● **ACTION ITEM**: Where a line of the data holds the word "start", copy that line.

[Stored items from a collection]
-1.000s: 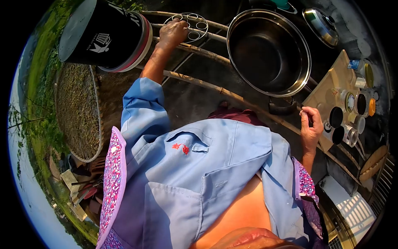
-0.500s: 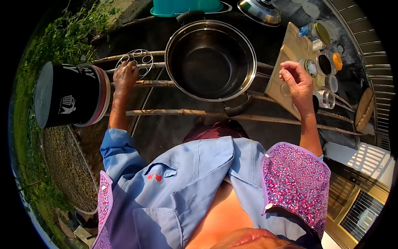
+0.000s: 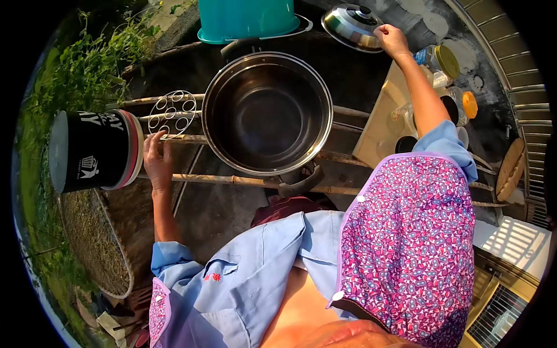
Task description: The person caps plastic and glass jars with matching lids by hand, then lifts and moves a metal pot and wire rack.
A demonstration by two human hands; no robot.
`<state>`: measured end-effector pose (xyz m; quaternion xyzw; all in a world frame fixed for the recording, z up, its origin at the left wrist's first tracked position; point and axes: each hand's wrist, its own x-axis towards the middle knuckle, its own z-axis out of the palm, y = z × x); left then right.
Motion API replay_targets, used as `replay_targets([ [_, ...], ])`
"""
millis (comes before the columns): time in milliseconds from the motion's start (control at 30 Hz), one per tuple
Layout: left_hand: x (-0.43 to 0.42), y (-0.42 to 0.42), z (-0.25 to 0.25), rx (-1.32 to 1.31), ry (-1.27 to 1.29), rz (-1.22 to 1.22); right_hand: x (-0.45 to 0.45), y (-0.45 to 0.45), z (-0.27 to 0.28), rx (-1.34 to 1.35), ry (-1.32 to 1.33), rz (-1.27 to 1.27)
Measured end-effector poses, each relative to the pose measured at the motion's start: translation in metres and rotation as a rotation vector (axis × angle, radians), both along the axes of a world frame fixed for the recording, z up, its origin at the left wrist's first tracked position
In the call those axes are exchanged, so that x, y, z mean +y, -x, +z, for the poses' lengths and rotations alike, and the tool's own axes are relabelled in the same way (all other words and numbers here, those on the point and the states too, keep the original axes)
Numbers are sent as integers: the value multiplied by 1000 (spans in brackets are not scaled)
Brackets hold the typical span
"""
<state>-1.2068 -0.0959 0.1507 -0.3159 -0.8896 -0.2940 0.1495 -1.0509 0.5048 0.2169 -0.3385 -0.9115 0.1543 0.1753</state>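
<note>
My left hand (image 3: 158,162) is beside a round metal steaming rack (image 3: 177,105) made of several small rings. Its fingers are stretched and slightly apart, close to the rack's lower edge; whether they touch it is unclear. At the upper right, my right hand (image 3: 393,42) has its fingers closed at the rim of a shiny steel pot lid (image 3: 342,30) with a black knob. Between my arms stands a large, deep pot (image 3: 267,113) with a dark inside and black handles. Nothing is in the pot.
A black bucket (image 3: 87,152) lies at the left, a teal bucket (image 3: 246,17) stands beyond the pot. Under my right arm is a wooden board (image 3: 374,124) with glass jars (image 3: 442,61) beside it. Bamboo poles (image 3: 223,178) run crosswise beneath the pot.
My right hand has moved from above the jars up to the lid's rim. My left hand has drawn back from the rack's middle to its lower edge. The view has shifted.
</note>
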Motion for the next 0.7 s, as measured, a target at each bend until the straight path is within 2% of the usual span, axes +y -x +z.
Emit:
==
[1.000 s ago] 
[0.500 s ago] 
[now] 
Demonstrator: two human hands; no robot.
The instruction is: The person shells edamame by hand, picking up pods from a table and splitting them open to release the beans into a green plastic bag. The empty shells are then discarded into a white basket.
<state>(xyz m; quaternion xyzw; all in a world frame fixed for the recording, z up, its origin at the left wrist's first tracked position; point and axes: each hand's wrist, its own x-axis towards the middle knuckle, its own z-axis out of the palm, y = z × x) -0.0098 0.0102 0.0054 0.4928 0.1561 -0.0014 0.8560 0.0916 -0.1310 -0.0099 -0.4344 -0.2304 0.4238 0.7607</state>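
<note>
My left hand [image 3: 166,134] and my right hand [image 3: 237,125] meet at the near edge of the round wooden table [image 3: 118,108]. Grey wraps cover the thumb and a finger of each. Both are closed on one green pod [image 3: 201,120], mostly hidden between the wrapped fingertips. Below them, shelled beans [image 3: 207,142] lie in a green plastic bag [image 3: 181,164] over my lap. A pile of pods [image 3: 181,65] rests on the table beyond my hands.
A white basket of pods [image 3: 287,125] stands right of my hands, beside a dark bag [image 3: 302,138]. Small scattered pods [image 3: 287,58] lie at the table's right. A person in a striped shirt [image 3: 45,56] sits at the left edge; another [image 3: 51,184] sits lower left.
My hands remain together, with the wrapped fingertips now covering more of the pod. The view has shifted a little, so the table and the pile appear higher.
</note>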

● **EXERCISE RESULT**:
millis (comes before the columns): time in milliseconds from the motion's start (control at 30 Hz), one per tuple
Measured end-effector poses, each relative to the pose measured at the motion's start: translation in metres and rotation as a rotation vector (axis × angle, radians), both along the axes of a world frame fixed for the recording, z up, its origin at the left wrist's first tracked position

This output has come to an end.